§ **TASK PROMPT**
The answer should be one number, the count of lines in the data with "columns".

§ **INFORMATION SUPPLIED**
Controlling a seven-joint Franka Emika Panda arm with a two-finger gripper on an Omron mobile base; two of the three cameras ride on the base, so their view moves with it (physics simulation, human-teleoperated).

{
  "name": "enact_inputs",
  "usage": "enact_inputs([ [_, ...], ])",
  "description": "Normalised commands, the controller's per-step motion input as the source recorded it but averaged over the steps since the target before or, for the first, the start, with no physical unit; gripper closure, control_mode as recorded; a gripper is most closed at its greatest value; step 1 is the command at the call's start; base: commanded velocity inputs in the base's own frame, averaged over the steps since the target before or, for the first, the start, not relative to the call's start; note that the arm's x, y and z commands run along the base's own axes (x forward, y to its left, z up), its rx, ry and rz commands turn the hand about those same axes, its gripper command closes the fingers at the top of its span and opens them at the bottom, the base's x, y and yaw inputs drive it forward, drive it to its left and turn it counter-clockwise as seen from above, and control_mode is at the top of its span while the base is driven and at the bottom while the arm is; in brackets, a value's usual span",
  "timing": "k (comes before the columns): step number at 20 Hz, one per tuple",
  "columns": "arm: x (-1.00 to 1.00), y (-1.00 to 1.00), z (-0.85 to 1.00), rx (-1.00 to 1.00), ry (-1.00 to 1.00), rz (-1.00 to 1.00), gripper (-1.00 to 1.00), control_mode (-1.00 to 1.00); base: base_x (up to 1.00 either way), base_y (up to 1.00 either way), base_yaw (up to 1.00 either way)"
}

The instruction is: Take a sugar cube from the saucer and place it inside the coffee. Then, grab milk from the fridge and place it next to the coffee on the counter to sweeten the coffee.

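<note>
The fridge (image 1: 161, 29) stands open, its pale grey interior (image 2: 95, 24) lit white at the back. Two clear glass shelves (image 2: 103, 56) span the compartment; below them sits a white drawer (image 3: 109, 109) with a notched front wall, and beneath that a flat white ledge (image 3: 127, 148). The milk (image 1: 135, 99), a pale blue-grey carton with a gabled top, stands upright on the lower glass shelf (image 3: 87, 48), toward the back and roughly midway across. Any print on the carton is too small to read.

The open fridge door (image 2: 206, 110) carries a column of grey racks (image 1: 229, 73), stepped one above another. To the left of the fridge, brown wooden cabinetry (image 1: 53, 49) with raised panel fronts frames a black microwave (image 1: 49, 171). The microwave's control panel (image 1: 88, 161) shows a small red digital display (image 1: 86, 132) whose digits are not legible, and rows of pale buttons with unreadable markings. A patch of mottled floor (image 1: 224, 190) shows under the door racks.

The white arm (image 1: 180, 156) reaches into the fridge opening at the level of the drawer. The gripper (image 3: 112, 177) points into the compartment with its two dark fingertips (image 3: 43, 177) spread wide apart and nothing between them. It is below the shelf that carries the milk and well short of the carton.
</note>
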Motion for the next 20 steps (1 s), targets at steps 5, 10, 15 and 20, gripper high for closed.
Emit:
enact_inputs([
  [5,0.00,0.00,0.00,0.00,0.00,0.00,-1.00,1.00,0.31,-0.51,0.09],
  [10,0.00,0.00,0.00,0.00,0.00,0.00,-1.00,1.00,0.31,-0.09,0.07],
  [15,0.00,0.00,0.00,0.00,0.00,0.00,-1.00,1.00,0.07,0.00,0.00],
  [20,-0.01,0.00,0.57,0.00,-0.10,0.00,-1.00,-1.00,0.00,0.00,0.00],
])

§ **ANSWER BOX**
2